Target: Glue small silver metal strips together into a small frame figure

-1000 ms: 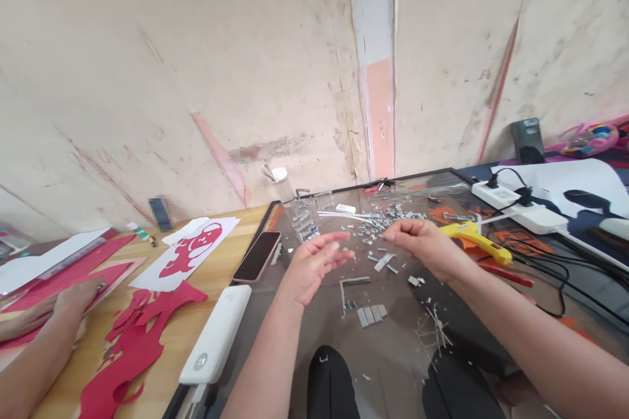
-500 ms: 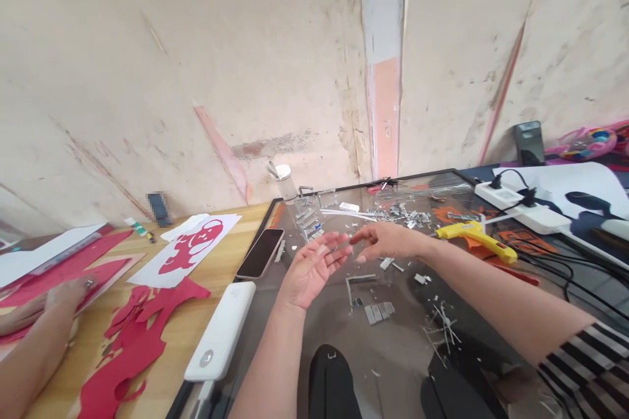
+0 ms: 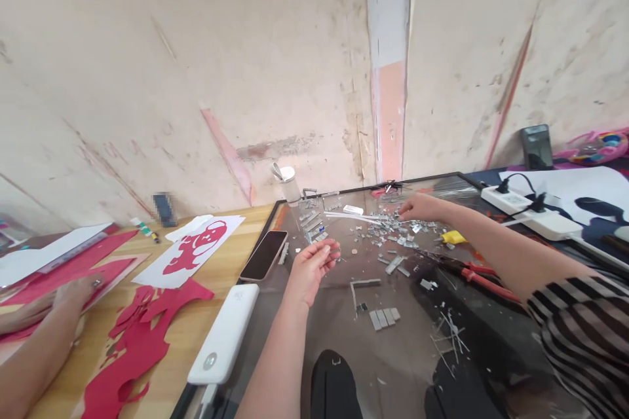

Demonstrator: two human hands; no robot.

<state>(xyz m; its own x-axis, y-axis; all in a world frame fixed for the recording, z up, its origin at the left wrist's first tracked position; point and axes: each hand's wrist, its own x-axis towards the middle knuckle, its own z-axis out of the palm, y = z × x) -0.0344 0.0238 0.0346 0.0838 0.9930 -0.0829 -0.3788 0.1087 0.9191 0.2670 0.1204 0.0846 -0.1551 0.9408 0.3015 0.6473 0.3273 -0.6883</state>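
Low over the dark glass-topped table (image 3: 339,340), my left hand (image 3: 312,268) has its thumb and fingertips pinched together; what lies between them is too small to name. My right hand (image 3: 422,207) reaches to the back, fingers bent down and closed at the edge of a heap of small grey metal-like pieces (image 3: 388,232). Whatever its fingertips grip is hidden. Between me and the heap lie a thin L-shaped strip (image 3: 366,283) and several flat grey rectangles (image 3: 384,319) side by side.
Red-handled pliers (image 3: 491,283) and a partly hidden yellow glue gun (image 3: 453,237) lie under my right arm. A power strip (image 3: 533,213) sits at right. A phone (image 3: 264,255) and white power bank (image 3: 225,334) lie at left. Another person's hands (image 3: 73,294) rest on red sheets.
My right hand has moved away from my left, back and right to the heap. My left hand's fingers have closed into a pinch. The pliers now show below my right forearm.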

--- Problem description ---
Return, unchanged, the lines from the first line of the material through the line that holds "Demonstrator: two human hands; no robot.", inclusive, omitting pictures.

--- Your response ---
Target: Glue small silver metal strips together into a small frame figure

-1000 ms: 
-500 ms: 
+0 ms: 

Demonstrator: two human hands; no robot.

There is nothing more to the answer.